2/16/2009

Climbing out of the Hole

Starting a rest week I thought it would be appropriate to figure out why I was taking one. Well I know the importance of a rest day or recovery week but more importantly I was trying to figure out the mechanisms that were involved that leave me feeling sluggish following a day off. The past block of training I dug myself into a hole. I didnt see China but i came close and its time to climb out. So I decided to dig out my old Exercise Physiology textbook, and visit some pretty neat websites in order to physiologically study and find out just what is happening to my body at every level during a rest day/week. After three hours of reading, the following is what I have put together to help all ahtletes understand overtraining.

10-20% of athletes experience the syndrome of overtraining or "staleness". This is a result of complex interactions among biologic and psychological influences, that cause that athlete to fail to endure and adapt to training to the point that normal exercise performance deteriorates and the athelete can't recover from a given workout.

There are two clinical forms of overtraining:
1. Sympathetic Form- This is characterized by increased sympathetic activity during rest; generally typified by hyperexcitability, restlessness and impaired exercies performance. This form of overtraining may reflect excessive psychologic/emotional stress that accompanies the interaction amoung training, competitions and responsibilities of normal living.

2. Parasympathetic Form- More common and characterized by predominance of vagal activity during rest and exercise. More none as Overeaching during the early stages, this stages is similar to the full-blown parasympathetic overtraining syndrome but of shorter duraction. Overreaching generally results from excessive and protracted overload with inadequate recovery and rest. Initially, maintenance of exercise performance requries greater effort, which eventually leads to performance deterioration in training and racing. Short-Term rest intervention of a few days or up to serveral weeks usually restores full function. Untreated overreaching eventually leads to the over training syndrome.

Overtraining Syndrome represents more than just short-term inability to train. It involves chronic fatigue experienced during exercise and recovery periods.

Some associated symptoms:
sustained poor exercise performance, altered sleep patterns, frequent infections, persistently high fatigue ratings, altered immune and reproductive function, acute and chronic alterations in systemic inflammatory responses, mood disturbances (we all know this one), and a general malaise and loss of interest in high-level training.

There are many possible factors that interact to initiate the parasympathetic-type overtraining syndrome in endurance training. High Volume training can result in interactions amoung chroinc neuromuscular, neuroendocrine, psychologic,immunogic, and metabolic overlad.

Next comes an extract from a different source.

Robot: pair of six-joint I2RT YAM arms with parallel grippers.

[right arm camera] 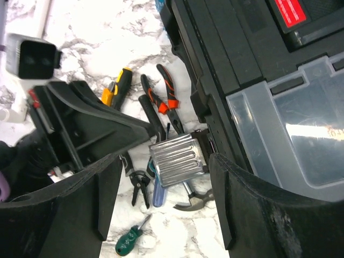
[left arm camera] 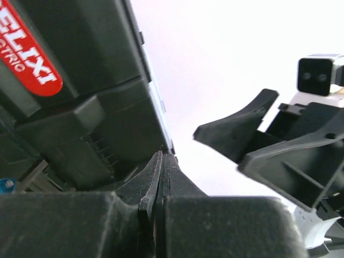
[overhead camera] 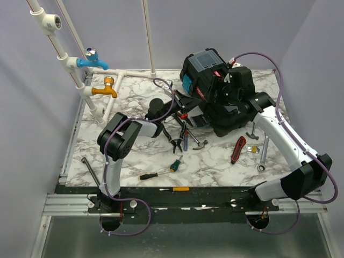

Also preexisting medical conditions, poor diet, environmental stress and psychosocial pressures( montonous training, frequent racing) often interact to exacerbate the demands of training and increase the risk of developing overtraining syndrome.

Some major significant effects of overtraining include: Functional impairments in the hypothalamo-pituitary-gonadal and adrenal axes and sympathetic neuroendocrine system as reflected by depressed urinary excretion of norephiephrine. The second major effect is exercise-induced increases in andrenocoticotropic hormone and growth hormone and decreases in cortisol and insulin levels.

In some ways this means the syndrome is the bodies attempt to enforce upon the athlete an appropriate recovery period from the sustained levels of arousal caused by prolonged heavy training.

Some of the most common selected mechanisims of the overtraining sydrome and the consequence of the overload are as follows:
Neuromuscular Overload- Decreased Neuromuscular Function
Symathetic Overload- Decreased B Adrenoreceptors
Metabolic Overload- Glycogen Depletion, Amino Acid imbalance
Psychological Overload- Altered hypothalamic- Pituitary Function
Adrenal Overload- Decreased Cortisol Response

Its hard for an athlete to determine whether they are just overloaded, overreaching, or overtraining, but having a coach that can monitor day to day performance can make a world of difference. Thats why this week i am going to enjoy my recovery week before starting a new block of training. When was the last time you had a day off?

2 comments:

William Ritter said...

Hey, today is my rest day as well and a recovery week too!!! I was feeling pretty sluggish on Sunday. Also gotta around to do doinga 1000m TT in the pool, 16.11. I didn't feel that great especially at first. I may have warmed up to hard. with a 300 easy warmup but then I did 5x50's on 2:00 but I did them in like in 38-42, faster each time. Take care bro

Brent Poulsen said...

nice work dawgg you keep improving every time i hear from you.